Первую остановку наш пароход сделал в Пирее. Для того чтобы осмотреть Афины и навестить доктора Метаксаса, в моём распоряжении было всего шесть часов. Я жаждал увидеть Акрополь и вместе с группой пассажиров вскарабкался по пыльной дороге, ведущей к бессмертным руинам, благоговейно дотронулся до них руками и, сидя под колоннами Парфенона, вообразил себя в древних Афинах.
Эту картину завершил доктор: он мог бы сойти за ожившую греческую статую. Метаксас совершенно поседел, но был всё ещё бодр и энергичен. Семья его отдыхала на курорте, с ним оставалась только его старшая дочь. Хорошенькая, здоровая девочка лет двенадцати, она поднялась на цыпочки и, к моему великому смущению, поцеловала меня. Доктор подарил мне свою фотографию с надписью: «Votre viex père, Andreas Metaxas»[47]. Мы говорили с ним в основном по-французски, потому что я к тому времени успел позабыть греческий, язык детских лет.

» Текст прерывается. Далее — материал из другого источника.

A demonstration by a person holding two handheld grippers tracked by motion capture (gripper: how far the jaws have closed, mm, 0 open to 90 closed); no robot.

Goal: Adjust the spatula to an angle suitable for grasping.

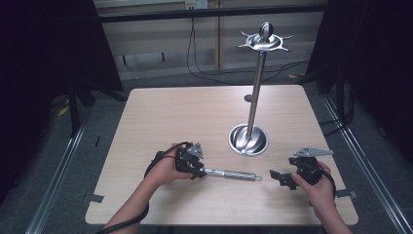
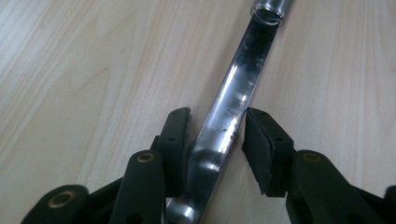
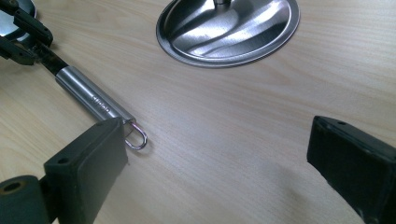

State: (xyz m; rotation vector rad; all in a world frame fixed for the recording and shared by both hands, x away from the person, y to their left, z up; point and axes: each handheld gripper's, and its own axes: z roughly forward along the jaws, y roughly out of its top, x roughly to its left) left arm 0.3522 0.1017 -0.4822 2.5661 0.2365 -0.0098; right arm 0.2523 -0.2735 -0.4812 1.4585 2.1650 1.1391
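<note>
Here the left gripper (image 1: pixel 197 168) sits at about seven o'clock on the table (image 1: pixel 175 112), held in the person's left hand (image 1: pixel 163 169), and its black jaws straddle a metal utensil (image 1: pixel 229 173) that lies flat on the wood. In the left gripper view the two ribbed rubber pads (image 2: pixel 261 149) flank the flat, mirror-bright shaft (image 2: pixel 229 116); the left pad lies just beside the metal and a thin gap shows at the right pad, so whether the jaws are truly clamped I cannot tell. Out from the jaws the shaft widens into a round, brushed-steel handle (image 3: pixel 93 100) with faint lettering, ending in a small wire hanging loop (image 3: pixel 136 136) that points toward three o'clock.

The right gripper (image 1: pixel 280 178) is at about five o'clock, in the person's right hand (image 1: pixel 316 187), a grey three-cornered plate (image 1: pixel 311 152) on top. Its jaws stand wide apart and hold nothing; in the right gripper view the blocky black left jaw sits just before the wire loop, with bare wood between the two jaws.

Beyond both, near the table's centre toward two o'clock, stands a polished steel stand (image 1: pixel 255 97): a round dished base (image 3: pixel 229 30) with swirled reflections, a slim upright pole, and a star-shaped crown of hooks (image 1: pixel 264 43) topped by a knob. The tabletop is pale wood-grain laminate with rounded corners.
</note>
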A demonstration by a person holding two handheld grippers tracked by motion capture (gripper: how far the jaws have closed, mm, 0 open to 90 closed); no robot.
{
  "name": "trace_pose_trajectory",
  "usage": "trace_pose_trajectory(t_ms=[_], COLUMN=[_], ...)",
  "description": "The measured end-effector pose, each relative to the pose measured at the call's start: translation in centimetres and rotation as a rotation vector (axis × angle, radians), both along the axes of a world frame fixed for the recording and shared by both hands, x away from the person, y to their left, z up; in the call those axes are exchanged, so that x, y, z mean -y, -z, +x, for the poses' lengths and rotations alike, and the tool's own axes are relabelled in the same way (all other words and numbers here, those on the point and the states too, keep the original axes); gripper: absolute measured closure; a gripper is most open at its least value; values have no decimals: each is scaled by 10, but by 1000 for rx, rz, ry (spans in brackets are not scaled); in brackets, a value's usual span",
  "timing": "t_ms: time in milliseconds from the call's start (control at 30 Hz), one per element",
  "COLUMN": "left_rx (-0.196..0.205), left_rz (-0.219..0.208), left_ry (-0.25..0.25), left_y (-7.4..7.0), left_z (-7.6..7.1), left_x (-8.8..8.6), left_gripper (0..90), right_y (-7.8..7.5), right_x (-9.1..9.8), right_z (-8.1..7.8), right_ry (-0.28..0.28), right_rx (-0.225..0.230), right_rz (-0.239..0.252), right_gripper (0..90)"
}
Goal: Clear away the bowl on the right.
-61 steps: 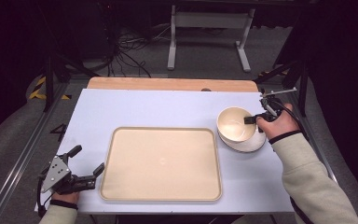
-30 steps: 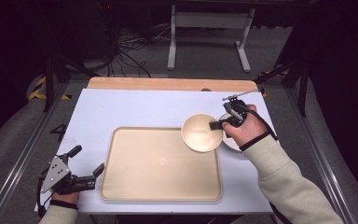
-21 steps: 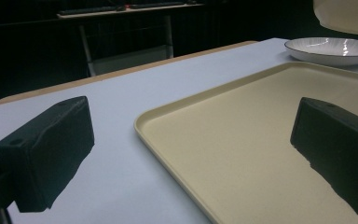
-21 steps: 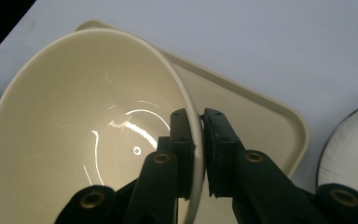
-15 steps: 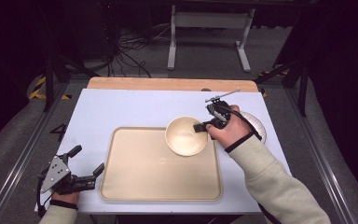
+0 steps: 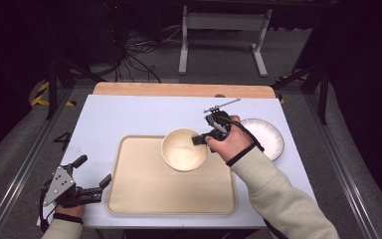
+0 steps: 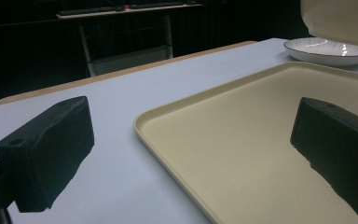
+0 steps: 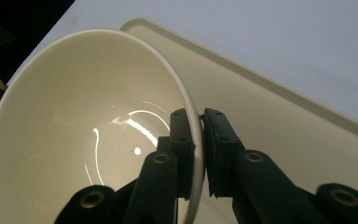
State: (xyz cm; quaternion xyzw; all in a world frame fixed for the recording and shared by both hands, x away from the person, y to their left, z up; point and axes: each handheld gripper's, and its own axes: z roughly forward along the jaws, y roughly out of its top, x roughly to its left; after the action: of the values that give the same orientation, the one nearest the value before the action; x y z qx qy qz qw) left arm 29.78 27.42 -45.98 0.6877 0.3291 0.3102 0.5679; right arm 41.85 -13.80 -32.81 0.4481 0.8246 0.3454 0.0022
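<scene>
From the high view, the right gripper (image 6: 199, 140) holds the cream bowl (image 6: 184, 149) by its rim over the far edge of the tray (image 6: 129, 194). The right gripper view settles the grip: the two black jaws are pinched together on the thin wall of the bowl (image 8: 84, 135), one pad inside and one outside. The left gripper view catches the underside of the bowl (image 7: 340, 21) hanging clear above the tray (image 7: 242, 140) — whether it is lifted is hard to judge from above.

The bowl is smooth, glossy and round with a flaring wall. The tray is a matte beige rectangle with rounded corners and a low raised lip. Right of the tray lies a white plate (image 6: 266, 137), shallow, with fine radial ribbing.

The left gripper (image 6: 93, 177) rests at the tray's near left corner, its jaws spread wide with nothing between them — one blocky pad sits over the tray, the other over the pale blue table (image 7: 112, 98).

Half a second ago the bowl hung further right, just reaching the tray's far right part; it now sits nearer the middle of that far edge. The left gripper has not moved.
</scene>
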Motion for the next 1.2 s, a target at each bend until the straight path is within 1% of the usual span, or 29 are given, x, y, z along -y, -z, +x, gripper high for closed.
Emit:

Он повёл меня осмотреть город, показал общественные здания и исторические памятники. Современные Афины очаровали меня, но окрестности были голыми и выжженными.
Мы посидели в уличном кафе на площади Конституции, и он подробно рассказал, как он пытался тогда спасти моих родителей. Чувствовалось, что смерть моего отца глубоко потрясла его и надломила. Ведь они тридцать лет были близкими друзьями. Я впервые по-настоящему узнал доктора. В детстве я его побаивался. Моих сестёр и брата он знал намного лучше, я ведь никогда не жил у него в доме. Он предложил мне сменить моё имя Завен на греческое Зенон по имени философа-стоика, предполагая, что оно будет знакомо американцам и его легче запомнить… в нём заговорил грек. Но он хотел, чтобы я оставался армянином. «I’espère vous voir devenir un grand homme de science et un grand patriote — сказал он. — N’oubliez ni votre pays, ni votre nation»[48].
Доктор обеднел, потеряв из-за нас своё состояние, и пытался восстановить своё благосостояние, работая в своём родном городе лечащим врачом. Афиняне не подозревали, какой это был герой — один из благороднейших сынов Эллады. Я представил себя в греческом парламенте — какую бы я произнёс о нём хвалебную речь! А как принимал бы его в Армении — с почётным караулом из пяти тысяч кавалеристов, а после его смерти воздвиг бы ему в Афинах памятник с высеченными на нём словами о дружбе из греческой поэзии или философии (доктор Метаксас умер через два года в Афинах от сердечного приступа по дороге в американский госпиталь, где служил).
В Греции я чувствовал себя почти как дома. Греки были родным мне народом, и во мне, как и в моём брате и сёстрах, жило двойное национальное самосознание — одновременно и армянское и греческое. В некотором смысле греки мне были даже ближе из-за детских воспоминаний. Я научился говорить по-гречески одновременно с родным языком, моими первыми и самыми дорогими товарищами игр были греческие дети. И, наконец, жизнью своей я был обязан грекам.